Stil staan bij wat en hoe we horen
Ons gehoor, en het belang ervan voor wie we zijn, voor onze sociale relaties, voor ons beroepsleven, voor ons mentaal welzijn, … daarover is erg weinig bekend bij het grote publiek. Mensen kunnen perfect zeggen welke mate van ver- of bijziendheid ze hebben, maar hebben geen idee hoe ze hun gehoor moeten inschatten. Globaal genomen wordt gehoorverlies daarom vaak onderschat.

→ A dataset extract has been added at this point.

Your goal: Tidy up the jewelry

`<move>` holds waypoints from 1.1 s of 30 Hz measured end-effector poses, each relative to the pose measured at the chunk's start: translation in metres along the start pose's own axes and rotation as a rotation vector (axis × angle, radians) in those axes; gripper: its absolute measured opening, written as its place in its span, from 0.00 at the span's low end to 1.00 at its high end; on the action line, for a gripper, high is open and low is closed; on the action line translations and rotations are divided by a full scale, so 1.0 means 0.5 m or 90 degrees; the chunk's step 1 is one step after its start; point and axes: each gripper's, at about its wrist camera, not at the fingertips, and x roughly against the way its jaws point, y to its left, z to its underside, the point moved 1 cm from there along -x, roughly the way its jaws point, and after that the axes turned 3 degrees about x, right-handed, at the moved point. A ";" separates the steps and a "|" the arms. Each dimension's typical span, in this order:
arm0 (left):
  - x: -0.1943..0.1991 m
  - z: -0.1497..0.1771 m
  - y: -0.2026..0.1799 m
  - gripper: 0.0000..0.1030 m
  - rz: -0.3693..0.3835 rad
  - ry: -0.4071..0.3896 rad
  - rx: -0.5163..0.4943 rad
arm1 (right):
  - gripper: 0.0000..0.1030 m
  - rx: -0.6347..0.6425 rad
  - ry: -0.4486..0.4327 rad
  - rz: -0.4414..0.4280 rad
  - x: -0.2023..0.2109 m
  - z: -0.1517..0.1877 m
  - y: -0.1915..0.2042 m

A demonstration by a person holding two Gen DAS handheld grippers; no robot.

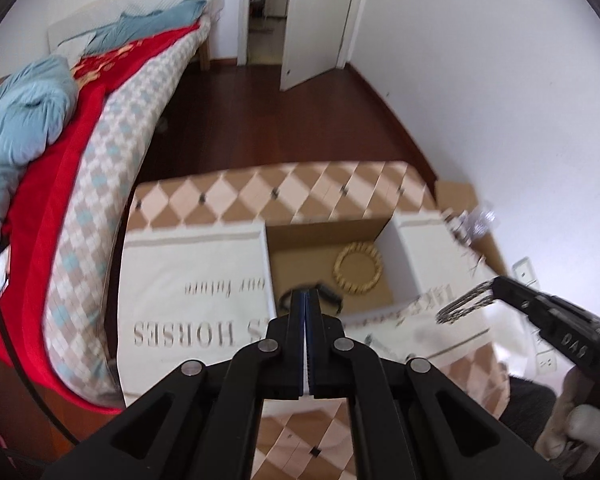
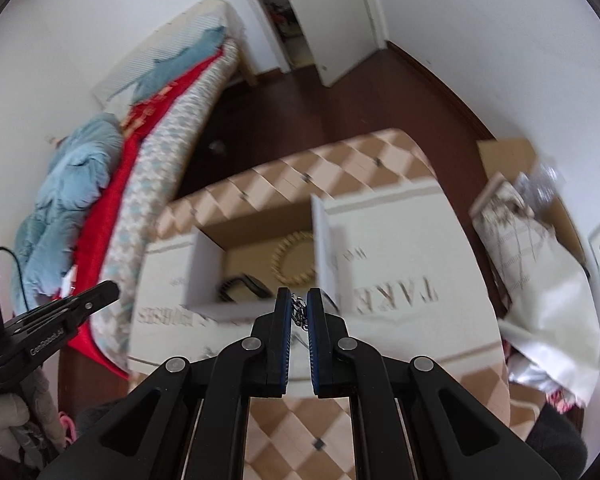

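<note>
- Sitting at centre frame in both views, the open cardboard box (image 1: 364, 228) on the cloth-covered worktop (image 1: 196, 264) held a gold bracelet (image 1: 358, 268) and a black band (image 1: 328, 294).
- Ahead and below both tools lay that box.
- The right tool (image 2: 299, 306) pinched a silver chain (image 1: 466, 304), which hung lower right in the left view, beside the box.
- The left tool (image 1: 305, 300) was fully shut and empty.

White walls (image 1: 480, 80) and a dark wooden floor (image 1: 260, 120) surround a bed (image 1: 112, 184) along the left wall, heaped with a red blanket (image 1: 60, 200) and blue bedding (image 1: 24, 116), while a white door (image 1: 320, 20) stands open at the far end.
</note>
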 end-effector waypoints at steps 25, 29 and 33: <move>-0.216 0.222 0.030 0.66 -0.072 0.118 0.002 | 0.08 -0.057 0.020 0.012 -0.035 0.036 -0.058; -0.254 0.239 0.011 0.44 -0.095 0.136 -0.031 | 0.08 -0.084 0.036 0.025 -0.044 0.068 -0.096; -0.274 0.249 -0.001 0.16 -0.103 0.154 -0.055 | 0.08 -0.100 0.048 0.034 -0.054 0.090 -0.123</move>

Horen, gehoord worden, luisteren, beluisterd worden, stilte aanvoelen, … het zijn erg belangrijke aspecten van ons leven. Het komt erop aan dat we durven spreken over wat ‘goed horen’ voor ons betekent. Dat vraagt dat we letterlijk en figuurlijk durven ‘stil’ staan bij wàt we horen, hoe we horen, en hoe we ons daarbij voelen. Bewust worden van de impact van ons gehoor en gehoor-ervaring op ons sociaal leven en ons mentaal welzijn, zou al een enorme stap vooruit zijn. Denk maar aan mensen met tinnitus of oor-suizen: zij moeten noodgedwongen die vragen stellen. Het gaat immers om de innige verwevenheid tussen ons gehoor en onze kwaliteit van leven als mens.
Zijn we bang geworden van stilte?
Stilstaan bij hoeveel geluid onze samenleving maakt ook. Het lijkt of we bang zijn geworden van stilte. De knalpijp van een moto of sportwagen als statussymbool. De overdaad aan decibels op een concert of in de bioscoop. De sfeermuziek op de achtergrond van een journalistieke reportage waardoor de stemmen moeilijk of niet verstaanbaar zijn. Het gaat ook om respect van de samenleving voor wie slecht hoort of overgevoelig is voor geluid. Vorige vrijdag was het Werelddovendag.
Wie slecht hoort, hoort er immers ook bij.
_________________________________________________________________
Mooie blog en inderdaad ook een noodzakelijke oproep tot meer openheid en voor een vroeger traject. Helaas zijn degelijke en echt comfortabele hulpmiddelen die zorgvragers zonder schaamte durven gebruiken, nog zeer duur. Degelijk, comfortabel en mooi zou nochtans de norm moeten zijn en niet de uitzondering. Dat geldt bij alle beperkingen waar een hulpmiddel bij vereist is. Geregeld word ik op straat of in een winkel aangesproken over mijn rollator. Door ouderen omdat ze zien dat hij veel hipper én praktischer is dan het model waar zij mee lopen. Door jongere mensen met de uitroep: “Daar zou ons moeder wél mee naar buiten durven komen…” Middelmatige kwaliteit wordt niet gebruikt en kost uiteindelijke de gemeenschap nog meer geld omdat het nog meer gezondheidsrisico’s meebrengt als het hulpmiddel uit schaamte of ongemak achterwege gelaten wordt. Dat geldt voor tandprotheses evengoed als voor rolstoelen of oplossingen bij zintuiglijke beperkingen. Voor hulpmiddelen geldt altijd dat alleen het beste goed genoeg is. Want dan wordt het tenminste gebruikt.